▶ _Work instructions_: Begin at the line containing "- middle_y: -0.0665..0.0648" in the data below and go on through the line containing "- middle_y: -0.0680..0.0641", repeating each line exactly; include both ends and no other line.

▶ _Material for this task_:

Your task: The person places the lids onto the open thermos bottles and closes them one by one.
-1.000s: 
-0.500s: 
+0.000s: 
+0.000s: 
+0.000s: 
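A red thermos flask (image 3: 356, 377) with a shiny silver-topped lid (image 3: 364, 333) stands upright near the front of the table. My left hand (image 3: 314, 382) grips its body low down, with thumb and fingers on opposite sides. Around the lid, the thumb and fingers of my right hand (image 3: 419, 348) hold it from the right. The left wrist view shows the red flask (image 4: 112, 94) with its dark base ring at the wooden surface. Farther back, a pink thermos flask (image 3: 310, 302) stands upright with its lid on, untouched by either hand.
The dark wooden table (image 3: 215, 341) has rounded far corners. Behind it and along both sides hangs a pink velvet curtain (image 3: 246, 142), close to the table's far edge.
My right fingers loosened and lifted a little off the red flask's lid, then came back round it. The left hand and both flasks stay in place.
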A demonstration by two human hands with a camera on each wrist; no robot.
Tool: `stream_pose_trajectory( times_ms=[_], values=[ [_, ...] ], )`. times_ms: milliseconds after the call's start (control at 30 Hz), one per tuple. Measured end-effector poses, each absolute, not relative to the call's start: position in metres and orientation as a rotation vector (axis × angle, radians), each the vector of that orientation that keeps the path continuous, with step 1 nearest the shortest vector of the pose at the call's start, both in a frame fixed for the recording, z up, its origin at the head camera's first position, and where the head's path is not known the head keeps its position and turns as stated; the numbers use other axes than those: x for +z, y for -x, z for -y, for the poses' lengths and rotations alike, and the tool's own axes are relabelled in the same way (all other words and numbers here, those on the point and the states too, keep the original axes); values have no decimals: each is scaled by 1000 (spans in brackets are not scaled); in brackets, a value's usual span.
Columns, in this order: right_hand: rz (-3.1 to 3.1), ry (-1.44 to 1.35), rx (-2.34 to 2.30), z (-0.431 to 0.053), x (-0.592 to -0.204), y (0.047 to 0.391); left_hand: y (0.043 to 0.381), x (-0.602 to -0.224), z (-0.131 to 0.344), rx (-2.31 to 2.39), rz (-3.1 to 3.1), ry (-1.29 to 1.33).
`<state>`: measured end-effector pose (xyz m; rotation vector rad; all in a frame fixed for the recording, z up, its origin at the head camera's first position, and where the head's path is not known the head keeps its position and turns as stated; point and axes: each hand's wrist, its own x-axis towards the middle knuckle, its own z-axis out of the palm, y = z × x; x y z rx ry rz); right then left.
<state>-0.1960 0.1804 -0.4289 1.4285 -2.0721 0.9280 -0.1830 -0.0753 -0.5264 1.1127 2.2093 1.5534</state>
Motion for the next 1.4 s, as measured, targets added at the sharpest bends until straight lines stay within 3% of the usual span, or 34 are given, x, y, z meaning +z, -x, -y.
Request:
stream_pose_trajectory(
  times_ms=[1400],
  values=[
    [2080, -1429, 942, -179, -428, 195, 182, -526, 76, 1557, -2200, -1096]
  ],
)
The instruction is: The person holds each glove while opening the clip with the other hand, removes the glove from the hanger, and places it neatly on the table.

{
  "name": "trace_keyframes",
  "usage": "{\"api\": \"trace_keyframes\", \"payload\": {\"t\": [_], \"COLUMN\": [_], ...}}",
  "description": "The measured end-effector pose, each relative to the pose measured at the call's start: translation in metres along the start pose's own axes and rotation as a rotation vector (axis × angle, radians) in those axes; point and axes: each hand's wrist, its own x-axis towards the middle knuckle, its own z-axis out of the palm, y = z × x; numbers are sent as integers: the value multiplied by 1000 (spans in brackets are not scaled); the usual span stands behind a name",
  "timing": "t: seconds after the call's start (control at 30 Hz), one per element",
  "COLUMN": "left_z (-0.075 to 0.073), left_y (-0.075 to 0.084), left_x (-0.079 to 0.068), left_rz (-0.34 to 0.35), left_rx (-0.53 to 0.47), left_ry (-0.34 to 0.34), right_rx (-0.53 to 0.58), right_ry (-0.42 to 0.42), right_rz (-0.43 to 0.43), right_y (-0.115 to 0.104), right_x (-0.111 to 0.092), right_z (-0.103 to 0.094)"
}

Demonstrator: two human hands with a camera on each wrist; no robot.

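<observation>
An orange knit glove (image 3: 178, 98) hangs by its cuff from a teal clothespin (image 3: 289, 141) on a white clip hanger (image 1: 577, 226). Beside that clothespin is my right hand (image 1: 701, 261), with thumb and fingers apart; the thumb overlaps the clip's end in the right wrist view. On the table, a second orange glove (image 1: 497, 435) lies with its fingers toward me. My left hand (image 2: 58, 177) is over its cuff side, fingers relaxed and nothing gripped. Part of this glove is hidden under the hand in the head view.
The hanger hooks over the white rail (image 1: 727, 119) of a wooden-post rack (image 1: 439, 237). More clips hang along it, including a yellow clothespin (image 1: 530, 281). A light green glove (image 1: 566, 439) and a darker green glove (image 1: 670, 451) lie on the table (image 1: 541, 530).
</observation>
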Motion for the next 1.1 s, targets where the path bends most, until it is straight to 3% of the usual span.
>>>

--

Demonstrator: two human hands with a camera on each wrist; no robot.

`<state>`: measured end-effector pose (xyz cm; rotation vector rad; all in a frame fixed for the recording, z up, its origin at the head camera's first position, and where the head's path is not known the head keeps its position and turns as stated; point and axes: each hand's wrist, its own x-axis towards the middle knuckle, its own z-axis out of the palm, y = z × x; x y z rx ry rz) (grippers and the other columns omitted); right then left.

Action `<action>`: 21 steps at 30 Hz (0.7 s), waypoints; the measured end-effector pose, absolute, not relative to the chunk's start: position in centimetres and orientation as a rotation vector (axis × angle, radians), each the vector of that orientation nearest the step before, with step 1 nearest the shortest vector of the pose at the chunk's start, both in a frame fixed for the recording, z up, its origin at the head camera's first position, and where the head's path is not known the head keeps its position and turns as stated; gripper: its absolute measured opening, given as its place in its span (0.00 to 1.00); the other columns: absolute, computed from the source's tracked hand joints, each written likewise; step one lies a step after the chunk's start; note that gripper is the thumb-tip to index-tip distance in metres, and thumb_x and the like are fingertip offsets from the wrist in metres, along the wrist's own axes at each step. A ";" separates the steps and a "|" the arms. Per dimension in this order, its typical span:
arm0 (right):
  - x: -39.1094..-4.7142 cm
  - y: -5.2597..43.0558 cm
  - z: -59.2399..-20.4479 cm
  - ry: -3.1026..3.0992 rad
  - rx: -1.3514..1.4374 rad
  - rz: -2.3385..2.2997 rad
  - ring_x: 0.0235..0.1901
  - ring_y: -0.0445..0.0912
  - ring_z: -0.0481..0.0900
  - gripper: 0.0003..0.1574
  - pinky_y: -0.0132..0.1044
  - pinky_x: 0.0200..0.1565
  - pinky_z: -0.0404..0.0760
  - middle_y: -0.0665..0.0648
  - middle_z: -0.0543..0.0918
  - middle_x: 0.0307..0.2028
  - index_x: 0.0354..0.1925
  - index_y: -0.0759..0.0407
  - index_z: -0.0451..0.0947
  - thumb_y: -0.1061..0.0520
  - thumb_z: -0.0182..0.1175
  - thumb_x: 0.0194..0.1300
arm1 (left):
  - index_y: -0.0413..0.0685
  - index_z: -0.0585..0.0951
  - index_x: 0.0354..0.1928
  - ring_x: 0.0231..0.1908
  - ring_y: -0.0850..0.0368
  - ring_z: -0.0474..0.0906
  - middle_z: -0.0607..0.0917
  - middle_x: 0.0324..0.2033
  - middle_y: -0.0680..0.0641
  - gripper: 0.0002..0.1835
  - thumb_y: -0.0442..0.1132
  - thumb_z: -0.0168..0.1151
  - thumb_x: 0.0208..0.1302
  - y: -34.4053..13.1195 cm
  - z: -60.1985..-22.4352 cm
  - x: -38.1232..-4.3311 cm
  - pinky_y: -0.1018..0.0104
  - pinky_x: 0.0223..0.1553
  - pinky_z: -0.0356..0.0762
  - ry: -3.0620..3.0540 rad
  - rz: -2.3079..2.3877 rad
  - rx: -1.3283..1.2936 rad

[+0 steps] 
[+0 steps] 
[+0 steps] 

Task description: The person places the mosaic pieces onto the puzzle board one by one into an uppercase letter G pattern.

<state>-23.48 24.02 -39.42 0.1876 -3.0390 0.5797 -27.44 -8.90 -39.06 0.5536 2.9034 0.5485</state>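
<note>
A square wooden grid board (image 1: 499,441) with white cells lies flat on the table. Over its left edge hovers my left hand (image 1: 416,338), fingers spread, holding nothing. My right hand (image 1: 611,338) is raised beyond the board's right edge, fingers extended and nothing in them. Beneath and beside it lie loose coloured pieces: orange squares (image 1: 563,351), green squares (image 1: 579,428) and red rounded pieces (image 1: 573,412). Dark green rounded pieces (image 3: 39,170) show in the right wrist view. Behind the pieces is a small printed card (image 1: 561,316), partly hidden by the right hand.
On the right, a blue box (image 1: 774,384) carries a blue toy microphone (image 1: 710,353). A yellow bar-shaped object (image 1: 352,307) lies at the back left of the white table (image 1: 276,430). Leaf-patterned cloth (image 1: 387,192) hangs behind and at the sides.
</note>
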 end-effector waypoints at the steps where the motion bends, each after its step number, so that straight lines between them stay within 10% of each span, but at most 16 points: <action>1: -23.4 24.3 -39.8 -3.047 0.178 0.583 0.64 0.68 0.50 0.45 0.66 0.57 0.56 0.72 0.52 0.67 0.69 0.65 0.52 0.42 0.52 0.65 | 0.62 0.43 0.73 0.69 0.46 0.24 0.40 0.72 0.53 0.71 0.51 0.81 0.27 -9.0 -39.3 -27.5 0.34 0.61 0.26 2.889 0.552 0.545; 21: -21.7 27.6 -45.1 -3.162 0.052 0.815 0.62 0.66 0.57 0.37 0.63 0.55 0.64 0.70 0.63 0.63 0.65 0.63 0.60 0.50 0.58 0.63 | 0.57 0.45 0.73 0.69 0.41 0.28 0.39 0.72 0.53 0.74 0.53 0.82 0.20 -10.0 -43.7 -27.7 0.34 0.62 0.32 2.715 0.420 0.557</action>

▶ _Solution_:
  - middle_y: -0.0665..0.0648
  - middle_z: -0.0543..0.0918
  - middle_x: 0.0307..0.2028
  - index_x: 0.0354..0.1925
  - index_y: -0.0759..0.0407
  - index_z: -0.0451..0.0947
  - thumb_y: -0.1061..0.0520
  - thumb_z: -0.0182..0.1175
  - thumb_x: 0.0194..0.1300
arm1 (left):
  - index_y: -0.0413..0.0685
  - index_z: -0.0585..0.0951
  - index_x: 0.0354..0.1928
  - ring_x: 0.0231..0.1908
  - ring_y: -0.0850..0.0368
  - ring_z: -0.0474..0.0906
  - middle_z: -0.0607..0.0917
  - middle_x: 0.0324..0.2033
  - middle_y: -0.0680..0.0641

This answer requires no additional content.